The key protagonist is (delta), a molecular machine that can only add nucleotides in the 5′→3′ direction. On the lagging strand, it works in fits and starts, repeatedly falling off and re-binding. To ensure it never loses its place, a sliding clamp (PCNA—proliferating cell nuclear antigen) acts like a handcuff, locking the polymerase onto the DNA. Scene 2: The Primase’s Whisper DNA polymerase cannot start from scratch—it needs a primer. Page 217 introduces primase , a specialized RNA polymerase that lays down short RNA primers (about 10 nucleotides long) on the lagging strand. These primers serve as launching pads for each Okazaki fragment. Without primase, the replication fork would stall, and the chromosome would crumble. genetica molecular humana strachan pdf 217
But the story doesn’t end there. Once an Okazaki fragment is complete, the RNA primer is a vestigial error. Enter and FEN1 (flap endonuclease 1), the editors. They remove the RNA and fill the gap with DNA. Finally, DNA ligase I seals the nick, forging a continuous sugar-phosphate backbone. Page 217 emphasizes that failure of this cleanup leads to genomic instability—a hallmark of cancer. Scene 3: The Proofreaders and the Backup Hidden in the margins of page 217 is a crucial note on fidelity. DNA polymerase δ has a proofreading subunit (3′→5′ exonuclease activity). It double-checks each nucleotide just added. If a mismatch is found, the polymerase reverses, excises the error, and tries again. This reduces the error rate from 1 in 10⁵ to 1 in 10⁷. The solution, explained here, is —a ribonucleoprotein that
But what about damage already present on the template strand—like a base altered by oxidation or UV light? Page 217 introduces (TLS) as a desperate measure. Special polymerases (η, ι, κ) bypass the lesion, albeit with low accuracy.

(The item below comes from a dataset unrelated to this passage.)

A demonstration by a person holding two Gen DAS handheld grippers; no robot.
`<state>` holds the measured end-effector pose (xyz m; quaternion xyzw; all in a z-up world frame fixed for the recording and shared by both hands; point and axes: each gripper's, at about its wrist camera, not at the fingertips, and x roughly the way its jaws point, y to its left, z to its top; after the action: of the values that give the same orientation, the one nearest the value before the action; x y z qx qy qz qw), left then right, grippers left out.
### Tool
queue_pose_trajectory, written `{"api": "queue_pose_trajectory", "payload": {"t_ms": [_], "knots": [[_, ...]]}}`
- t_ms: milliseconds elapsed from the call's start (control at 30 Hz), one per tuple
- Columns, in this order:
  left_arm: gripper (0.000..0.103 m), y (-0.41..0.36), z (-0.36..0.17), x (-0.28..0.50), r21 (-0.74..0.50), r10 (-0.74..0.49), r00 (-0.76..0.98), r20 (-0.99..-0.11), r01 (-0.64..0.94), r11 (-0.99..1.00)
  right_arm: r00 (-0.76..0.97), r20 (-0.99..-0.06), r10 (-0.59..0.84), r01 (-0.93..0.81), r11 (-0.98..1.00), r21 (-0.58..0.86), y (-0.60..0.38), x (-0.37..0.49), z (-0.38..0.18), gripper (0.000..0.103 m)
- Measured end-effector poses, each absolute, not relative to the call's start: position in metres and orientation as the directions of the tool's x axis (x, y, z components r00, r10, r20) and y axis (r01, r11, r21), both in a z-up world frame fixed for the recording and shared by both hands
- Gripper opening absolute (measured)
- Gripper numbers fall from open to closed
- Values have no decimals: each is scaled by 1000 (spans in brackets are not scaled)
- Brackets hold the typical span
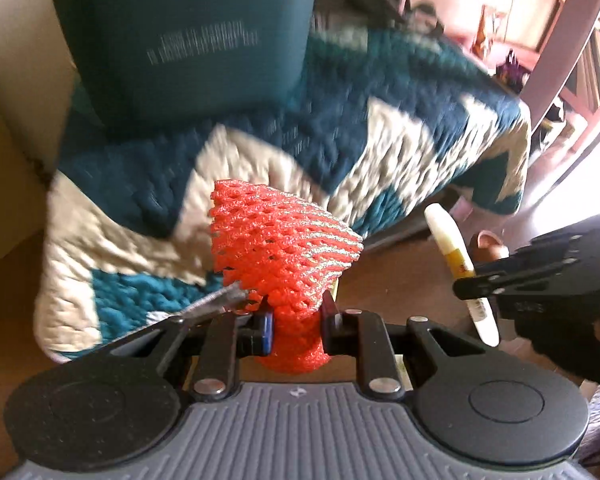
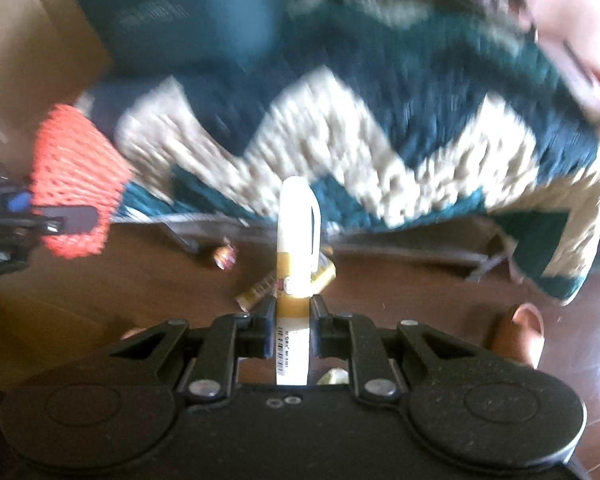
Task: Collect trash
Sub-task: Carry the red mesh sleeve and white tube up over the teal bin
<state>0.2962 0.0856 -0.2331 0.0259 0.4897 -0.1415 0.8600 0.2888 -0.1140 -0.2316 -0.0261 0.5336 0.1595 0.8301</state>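
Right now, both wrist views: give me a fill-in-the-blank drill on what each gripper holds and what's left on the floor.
1. The left gripper is shut on a foam net sleeve coloured ____.
2. The right gripper is shut on a white-capped ____.
3. The quilt behind both grippers is teal and cream in a ____ pattern.
4. Wrappers lie on the brown ____ below the right gripper.

Missing words: red; marker; zigzag; floor

motion-blurred quilt (image 2: 340, 148), unreadable print on teal bin (image 1: 188, 32)
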Motion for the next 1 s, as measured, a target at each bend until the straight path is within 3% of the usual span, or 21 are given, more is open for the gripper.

This is a controlled gamble: better to introduce a mutation than to leave the replication fork collapsed, which would break the chromosome. Scene 4: The Telomere Coda The final paragraph on page 217 turns to a problem unique to linear chromosomes: end replication . After the last RNA primer on the lagging strand is removed, a short gap remains at the 3′ end of the template. Without intervention, chromosomes would shorten by 50–200 bp per division. Closing Frame: The Balance By the end of
Scene 1: The Fork in the Road On page 217, we find ourselves at a critical moment in the life of a human cell: the replication fork. The double helix has just been pried apart by helicase enzymes, revealing two single strands of DNA. One strand, the leading strand , is oriented favorably for continuous copying. The other, the lagging strand , must be copied in short, disjointed fragments (Okazaki fragments). Page 217 explains how the cell solves this asymmetry.